El fenómeno de los criptomineros o “cryptojacking” parece ser la gran tendencia de este año. Estos ataques, relacionados a la minería de criptomonedas, han experimentado un aumento explosivo en Latinoamérica durante 2018, mientras que los ataques causados por ransomware han disminuido abruptamente desde el año pasado.

Así lo reveló la empresa Kaspersky Lab durante su Octava Cumbre Latinoamericana de Analistas de Seguridad en la Ciudad de Panamá, donde aseguraron que estos ataques se sextuplicarán en la región, pasando 57.278 en 2017 a 393.405 en lo que va del año.

A diferencia de las campañas de ransomware, estos ataques funcionan de forma sostenida y sin correr grandes riesgos, generando un mayor interés por parte de los cibercriminales. Entre las criptomonedas más buscadas por estas personas está el conocido bitcoin, así como monedas consideradas más seguras y anónimas como Monero y zcash.

A nivel global, el número total de usuarios atacados por criptomineros maliciosos aumentó 44.5% comparando el periodo 2016-2017 con el espacio 2017-2018; mientras que en dispositivos móviles aumentó 9.5% comparando estos mismos periodos.

En forma de comparación, el número total de usuarios que enfrentó un ataque por ransomware cayó 30%, comparando el ciclo 2016-2017 con el de 2017-2018; lo mismo que en dispositivos móviles, donde disminuyó 22.5% comparando los mismos periodos.

A nivel de países, dentro de América Latina, el más afectado por criptomineros es Brasil, con 51.23% de los ataques, seguido por México (19.86%) y Colombia (7.20%). En tanto, los países menos afectados en la región son Nicaragua, Uruguay, Cuba y Haití.

“Los ataques con criptomineros tienden a enfocarse en mercados emergentes y le permiten a los criminales generar nuevo dinero mediante el uso fraudulento de equipos informáticos de terceros a través del cálculo de complejas ecuaciones matemáticas. Su auge se debe principalmente a que el sistema de monetización es simple, suelen pasar desapercibidos y es fácil crear un minero con herramientas desarrolladas de código abierto y constructores de malware”, dijo Santiago Pontiroli, analista de seguridad de Kaspersky Lab.

¿Qué equipos corren peligros?

Según Pontiroli, estos ataques suelen enfocarse en equipos de escritorio. “Este tipo de malware es más fácil de identificar en dispositivos móviles debido al aumento del consumo del plan de datos y la reducción de la vida útil de la batería. Un ejemplo claro es el malware Loapi, el cual ejercía un nivel de estrés tan alto en el dispositivo que terminaba por deformar la batería al minar criptomonedas”, explicó.

De esta manera, el sistema operativo más atacado por criptomineros actualmente es Windows 10. Esta plataforma es la más vulnerable a estos ataques con el 47,48% de los incidentes, seguido por Windows 7 (39,88%) y Windows 8 (10,07%).

Con respecto a la forma de detección, el 77% de estos ataques suceden en línea y sólo 23% fuera de ella, siendo la infección a través de scripts maliciosos de minería el principal vector de infección.

Otro blanco sumamente atractivo para estos grupos de cibercriminales, son los ambientes corporativos y centros de datos, donde los recursos disponibles son prácticamente ilimitados debido al funcionamiento de algunos servicios en la nube que escalan su capacidad automáticamente.
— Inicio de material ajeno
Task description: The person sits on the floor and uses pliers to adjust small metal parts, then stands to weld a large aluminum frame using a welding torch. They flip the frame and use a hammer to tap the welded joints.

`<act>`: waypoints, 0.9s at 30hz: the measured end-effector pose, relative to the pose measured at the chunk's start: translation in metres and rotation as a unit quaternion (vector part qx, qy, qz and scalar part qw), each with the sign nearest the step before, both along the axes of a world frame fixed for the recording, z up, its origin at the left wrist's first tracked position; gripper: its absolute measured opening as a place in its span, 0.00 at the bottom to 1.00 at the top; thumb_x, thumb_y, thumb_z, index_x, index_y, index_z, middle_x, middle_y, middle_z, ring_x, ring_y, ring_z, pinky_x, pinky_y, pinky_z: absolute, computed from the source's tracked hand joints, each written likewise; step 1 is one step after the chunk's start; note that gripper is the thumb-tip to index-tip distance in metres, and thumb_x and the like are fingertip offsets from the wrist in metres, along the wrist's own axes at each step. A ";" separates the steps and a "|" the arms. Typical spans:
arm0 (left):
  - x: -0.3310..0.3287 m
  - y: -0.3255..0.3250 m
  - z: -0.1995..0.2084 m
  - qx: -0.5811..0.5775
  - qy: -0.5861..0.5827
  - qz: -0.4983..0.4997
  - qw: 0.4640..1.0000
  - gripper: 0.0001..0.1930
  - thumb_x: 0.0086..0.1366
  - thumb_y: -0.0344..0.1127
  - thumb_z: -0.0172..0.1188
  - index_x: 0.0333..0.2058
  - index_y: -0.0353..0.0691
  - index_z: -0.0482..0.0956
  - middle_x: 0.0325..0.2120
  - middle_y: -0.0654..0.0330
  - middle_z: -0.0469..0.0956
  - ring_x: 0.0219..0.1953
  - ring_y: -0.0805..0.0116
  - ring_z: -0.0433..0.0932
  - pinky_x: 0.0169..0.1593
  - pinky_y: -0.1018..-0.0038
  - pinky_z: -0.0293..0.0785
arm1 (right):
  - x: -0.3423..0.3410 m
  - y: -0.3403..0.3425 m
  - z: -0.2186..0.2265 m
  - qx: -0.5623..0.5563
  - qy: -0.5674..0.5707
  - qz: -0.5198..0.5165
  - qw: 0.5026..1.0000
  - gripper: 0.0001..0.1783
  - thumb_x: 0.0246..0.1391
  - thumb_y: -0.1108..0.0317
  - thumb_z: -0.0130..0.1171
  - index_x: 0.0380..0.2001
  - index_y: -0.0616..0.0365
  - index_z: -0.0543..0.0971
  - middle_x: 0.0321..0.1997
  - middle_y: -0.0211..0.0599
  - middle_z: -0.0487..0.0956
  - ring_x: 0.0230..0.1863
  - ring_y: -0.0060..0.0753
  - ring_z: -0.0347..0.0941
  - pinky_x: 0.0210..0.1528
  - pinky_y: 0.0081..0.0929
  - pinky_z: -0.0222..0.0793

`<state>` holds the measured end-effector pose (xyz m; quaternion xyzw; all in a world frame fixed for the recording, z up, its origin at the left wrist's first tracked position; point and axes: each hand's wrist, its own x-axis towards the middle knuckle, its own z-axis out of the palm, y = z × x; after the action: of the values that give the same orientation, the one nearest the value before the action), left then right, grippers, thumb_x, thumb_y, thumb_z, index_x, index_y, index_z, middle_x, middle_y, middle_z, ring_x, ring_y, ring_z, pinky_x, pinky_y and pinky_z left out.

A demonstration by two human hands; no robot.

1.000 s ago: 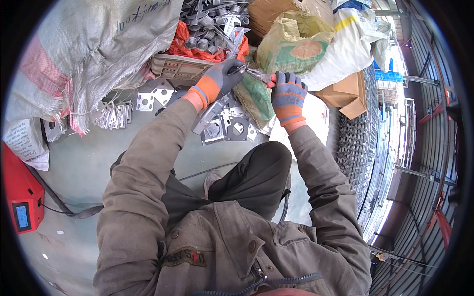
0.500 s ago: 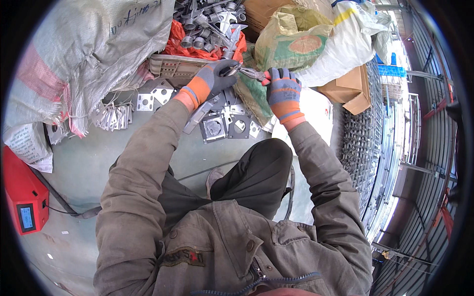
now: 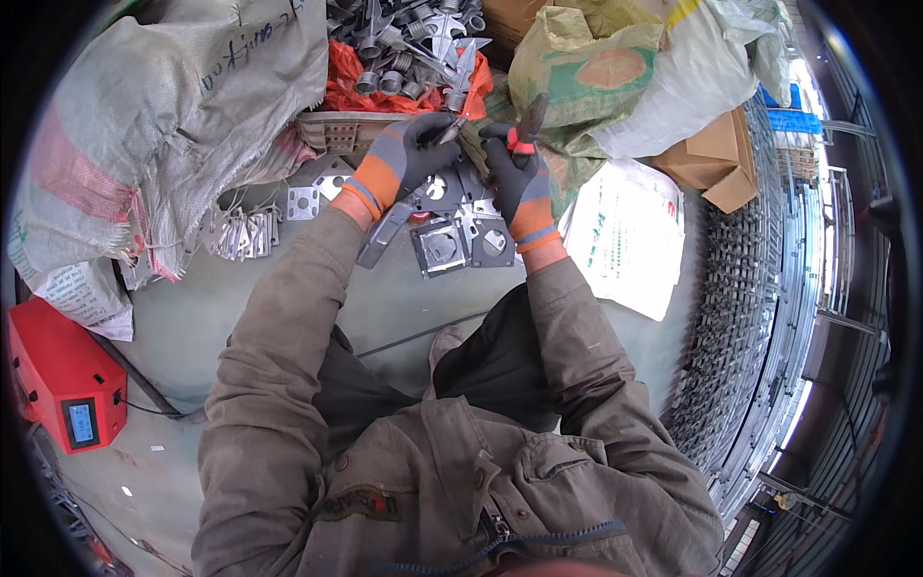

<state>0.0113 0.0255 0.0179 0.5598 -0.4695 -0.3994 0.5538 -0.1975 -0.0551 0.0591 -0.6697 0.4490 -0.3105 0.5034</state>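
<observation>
My left hand (image 3: pixel 399 162), in a grey and orange glove, pinches a small metal piece (image 3: pixel 452 129) between thumb and fingers, before the crate of metal parts. Close by on its right, my right hand (image 3: pixel 520 183), gloved alike, is closed on pliers (image 3: pixel 526 128). Their red and dark handles stick up above the fist; I cannot make out the jaws. Below the hands lie flat metal plates (image 3: pixel 442 247), some dark and some silver, with cut-out holes. A long grey bar-shaped piece (image 3: pixel 385 231) shows beside my left wrist.
A crate (image 3: pixel 336 130) lined with red plastic holds many metal fittings (image 3: pixel 409 62). Woven sacks (image 3: pixel 212 96) stand left, an open green-yellow sack (image 3: pixel 582 82) right, beside a cardboard box (image 3: pixel 716 163). A white printed sheet (image 3: pixel 625 236) and a red device with a screen (image 3: pixel 67 375) lie on the floor.
My right hand has drawn back and turned, so the pliers no longer reach toward the small piece and their handles point up. My left hand stays at the crate with the piece.
</observation>
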 end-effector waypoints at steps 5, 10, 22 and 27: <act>0.007 0.003 0.004 0.019 -0.018 -0.002 1.000 0.31 0.72 0.45 0.73 0.67 0.35 0.80 0.54 0.51 0.87 0.53 0.66 0.85 0.60 0.67 0.81 | 0.007 0.003 0.004 0.010 -0.021 0.030 0.999 0.11 0.71 0.61 0.67 0.46 0.58 0.84 0.33 0.26 0.80 0.33 0.21 0.74 0.36 0.27 0.71; 0.008 0.001 0.003 0.025 -0.027 0.009 0.999 0.30 0.72 0.45 0.73 0.66 0.36 0.81 0.52 0.52 0.87 0.53 0.66 0.85 0.59 0.67 0.81 | 0.010 0.007 0.006 -0.090 0.073 0.061 0.991 0.12 0.70 0.64 0.68 0.46 0.63 0.82 0.34 0.40 0.83 0.36 0.29 0.76 0.42 0.34 0.75; 0.004 -0.001 -0.004 0.007 0.005 0.020 1.000 0.29 0.71 0.43 0.72 0.65 0.33 0.82 0.53 0.44 0.88 0.52 0.57 0.89 0.56 0.64 0.83 | -0.037 -0.018 0.047 -0.313 0.291 0.157 0.890 0.19 0.69 0.60 0.69 0.57 0.56 0.80 0.53 0.49 0.84 0.53 0.61 0.80 0.56 0.49 0.75; -0.006 -0.012 -0.013 -0.016 -0.036 0.052 0.998 0.28 0.69 0.44 0.73 0.63 0.34 0.84 0.53 0.42 0.88 0.52 0.50 0.89 0.57 0.63 0.83 | -0.031 -0.034 0.079 -0.413 0.513 0.177 0.731 0.17 0.72 0.49 0.62 0.52 0.49 0.82 0.54 0.44 0.86 0.58 0.55 0.82 0.59 0.55 0.75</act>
<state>0.0057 0.0140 0.0047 0.5888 -0.4658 -0.3422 0.5650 -0.2289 -0.0894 0.1380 -0.9365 0.3397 0.0203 -0.0844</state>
Muestra de ello, es la nueva ola de infecciones que continúa explotando EternalBlue -a través de una vulnerabilidad corregida hace más de un año- para la propagación de malware.
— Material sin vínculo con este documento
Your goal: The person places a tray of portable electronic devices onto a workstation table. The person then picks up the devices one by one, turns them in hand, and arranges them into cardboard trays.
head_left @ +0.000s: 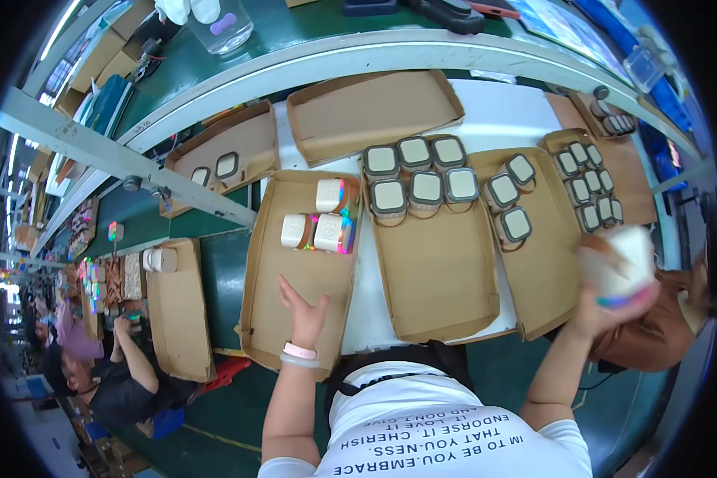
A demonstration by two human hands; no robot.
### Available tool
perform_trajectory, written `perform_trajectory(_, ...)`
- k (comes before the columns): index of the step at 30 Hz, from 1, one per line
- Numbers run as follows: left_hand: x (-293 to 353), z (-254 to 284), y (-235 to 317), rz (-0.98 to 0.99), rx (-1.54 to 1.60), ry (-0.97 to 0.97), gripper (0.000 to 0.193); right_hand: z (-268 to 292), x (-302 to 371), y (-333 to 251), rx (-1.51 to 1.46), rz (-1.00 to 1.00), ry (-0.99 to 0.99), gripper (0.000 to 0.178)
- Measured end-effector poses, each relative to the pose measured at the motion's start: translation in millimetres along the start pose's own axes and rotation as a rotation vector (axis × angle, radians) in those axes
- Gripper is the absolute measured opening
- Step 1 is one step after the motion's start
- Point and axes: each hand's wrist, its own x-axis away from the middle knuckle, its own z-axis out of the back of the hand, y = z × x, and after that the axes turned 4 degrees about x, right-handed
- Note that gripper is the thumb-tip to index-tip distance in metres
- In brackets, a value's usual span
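Observation:
My right hand (593, 315) is closed round a cream box-shaped speaker (628, 259) with a brown strap and coloured light along its lower edge; motion blurs it. It is held up at the right, beyond the trays. My left hand (304, 309) is empty, its fingers spread, over the near part of a cardboard tray (275, 295). At that tray's far end, three cream speakers (332, 233) glow with coloured lights. To its right, a second tray (438, 275) holds several grey-rimmed speakers (425, 189) at its far end. A third tray (538, 279) holds three more (515, 225).
A metal shelf frame (358, 68) crosses above the table. Cardboard trays (374, 111) stand behind, and another tray with several speakers (588, 187) lies at the far right. A person in brown (653, 331) is close on the right; another person (127, 374) works at the left.

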Motion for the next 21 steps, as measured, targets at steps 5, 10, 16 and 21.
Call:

Asimismo, se ha observado la utilización de sitios web comprometidos como centro de partida para realizar minería distribuida en una gran cantidad de equipos a través de scripts maliciosos, o bien, mediante anuncios publicitarios de terceros que son cargadas en sitios legítimos sin conocimiento del dueño del mismo o los usuarios que acceden a él.